Additionally, the exposure draft proposes that environmental limits will be set by the Minister for the Environment, but the role of independent science (including mātauranga Māori) in limit-setting is unclear. What is clear is that many submitters are skeptical of political interference in setting environmental limits. The NZ Māori Council hit the nail on the head by pointing out that having ministers set limits “will politicise this process and ultimately undermine one of the main purposes of the act”.
Clearly there’s a lot more work to be done to get this fundamental pillar of the draft bill fit-for-purpose.
If we are serious about “environmental limits” then they need to be limiting. The ordinary application of the word “limit” implies a point beyond which something may not extend, and a restriction on the size or amount of actions permissible or possible.
Environmental limits therefore need to actually restrain activities, such as conversion of Indigenous habitats, which continue to drive environmental degradation. They need to restrain detrimental activity even if it’s inconvenient for vested interests. They need to be hard limits, beyond which it is not legally possible to extend; they can’t be flexible limits ignored for the right development. If limits are not achievable or practical under current circumstances, that is good, because that is the point. But instead of then bending those limits for “business as usual”, we must be brave enough to use them as tools for fundamentally rethinking the way we do things.

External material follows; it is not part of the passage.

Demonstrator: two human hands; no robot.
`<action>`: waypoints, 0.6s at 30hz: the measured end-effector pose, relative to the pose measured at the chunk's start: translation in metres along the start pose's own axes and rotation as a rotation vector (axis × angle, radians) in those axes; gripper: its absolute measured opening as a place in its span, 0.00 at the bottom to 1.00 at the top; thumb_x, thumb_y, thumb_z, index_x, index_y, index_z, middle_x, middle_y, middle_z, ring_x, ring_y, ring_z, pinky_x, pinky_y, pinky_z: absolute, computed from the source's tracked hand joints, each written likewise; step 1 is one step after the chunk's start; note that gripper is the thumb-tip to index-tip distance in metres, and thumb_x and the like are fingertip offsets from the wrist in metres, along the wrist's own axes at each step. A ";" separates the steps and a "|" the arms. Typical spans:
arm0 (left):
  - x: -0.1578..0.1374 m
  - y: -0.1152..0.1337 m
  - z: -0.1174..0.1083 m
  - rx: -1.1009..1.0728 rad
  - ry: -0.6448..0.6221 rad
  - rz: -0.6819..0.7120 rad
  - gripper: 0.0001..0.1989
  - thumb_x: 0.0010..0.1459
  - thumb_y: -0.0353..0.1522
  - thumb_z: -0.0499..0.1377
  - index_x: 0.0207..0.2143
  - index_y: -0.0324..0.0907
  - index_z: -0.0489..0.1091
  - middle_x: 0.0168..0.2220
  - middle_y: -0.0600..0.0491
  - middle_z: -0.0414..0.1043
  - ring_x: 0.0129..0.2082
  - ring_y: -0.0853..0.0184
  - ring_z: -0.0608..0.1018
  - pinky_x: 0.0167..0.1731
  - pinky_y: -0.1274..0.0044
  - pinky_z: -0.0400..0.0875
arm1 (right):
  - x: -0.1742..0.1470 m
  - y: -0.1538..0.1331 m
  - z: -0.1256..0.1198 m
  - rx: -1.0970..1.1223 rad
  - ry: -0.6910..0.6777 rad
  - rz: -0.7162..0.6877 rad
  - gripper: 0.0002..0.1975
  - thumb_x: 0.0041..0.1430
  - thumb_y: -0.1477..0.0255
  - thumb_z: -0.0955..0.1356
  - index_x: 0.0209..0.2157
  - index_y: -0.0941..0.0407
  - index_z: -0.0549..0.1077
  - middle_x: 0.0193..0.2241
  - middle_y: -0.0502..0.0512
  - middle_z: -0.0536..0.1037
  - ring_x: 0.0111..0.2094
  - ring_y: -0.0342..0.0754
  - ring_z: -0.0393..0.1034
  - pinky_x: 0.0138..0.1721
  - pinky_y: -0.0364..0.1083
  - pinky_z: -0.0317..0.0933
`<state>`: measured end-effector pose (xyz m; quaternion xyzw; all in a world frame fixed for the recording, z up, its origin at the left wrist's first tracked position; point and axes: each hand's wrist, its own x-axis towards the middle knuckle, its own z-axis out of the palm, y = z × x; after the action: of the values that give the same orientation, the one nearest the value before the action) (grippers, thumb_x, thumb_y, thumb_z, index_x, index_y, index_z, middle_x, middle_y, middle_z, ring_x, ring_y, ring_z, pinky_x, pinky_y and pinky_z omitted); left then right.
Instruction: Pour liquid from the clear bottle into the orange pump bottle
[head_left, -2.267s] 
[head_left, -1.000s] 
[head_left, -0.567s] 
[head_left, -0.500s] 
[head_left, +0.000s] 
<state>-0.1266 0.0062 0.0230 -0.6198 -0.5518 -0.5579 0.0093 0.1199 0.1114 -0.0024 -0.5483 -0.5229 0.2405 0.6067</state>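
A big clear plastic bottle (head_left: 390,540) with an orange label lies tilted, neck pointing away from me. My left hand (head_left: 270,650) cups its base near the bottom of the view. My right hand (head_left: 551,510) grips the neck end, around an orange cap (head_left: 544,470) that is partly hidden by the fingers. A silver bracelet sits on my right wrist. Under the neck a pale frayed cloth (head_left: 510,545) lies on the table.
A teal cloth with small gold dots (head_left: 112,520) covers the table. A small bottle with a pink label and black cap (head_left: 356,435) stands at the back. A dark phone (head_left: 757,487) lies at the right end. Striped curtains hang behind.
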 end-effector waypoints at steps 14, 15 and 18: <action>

It’s not always easy to pinpoint the maximum amount of harm an ecosystem can take. Ecosystems don’t respond to pressure in a linear fashion. Feedback loops and tipping points make limits hard to determine. Often, we only know once they’ve been passed. To avoid past mistakes, scientific experts must have a strong role in limit-setting and achieving what leading scientists have called a “safe operating space” for human society.
We’ve outlined a couple of options in our submission on the bill, including setting up an independent expert body similar to the Climate Commission that determines what relevant science requires. The Government’s own report on environmental limits recommended the same.
We couldn’t put it better than Federated Farmers, which argues forcefully that “environmental limits cannot be simply left to executive decision-making and political whims”.
For limits to work, the bill must be re-drafted to ensure a pivotal role for independent science. The stakes will simply not allow for anything else.
Allan Brent is a senior adviser and conservation law researcher at the Environmental Law Initiative.
Molly Robson is a communications adviser at the Environmental Law Initiative Trust.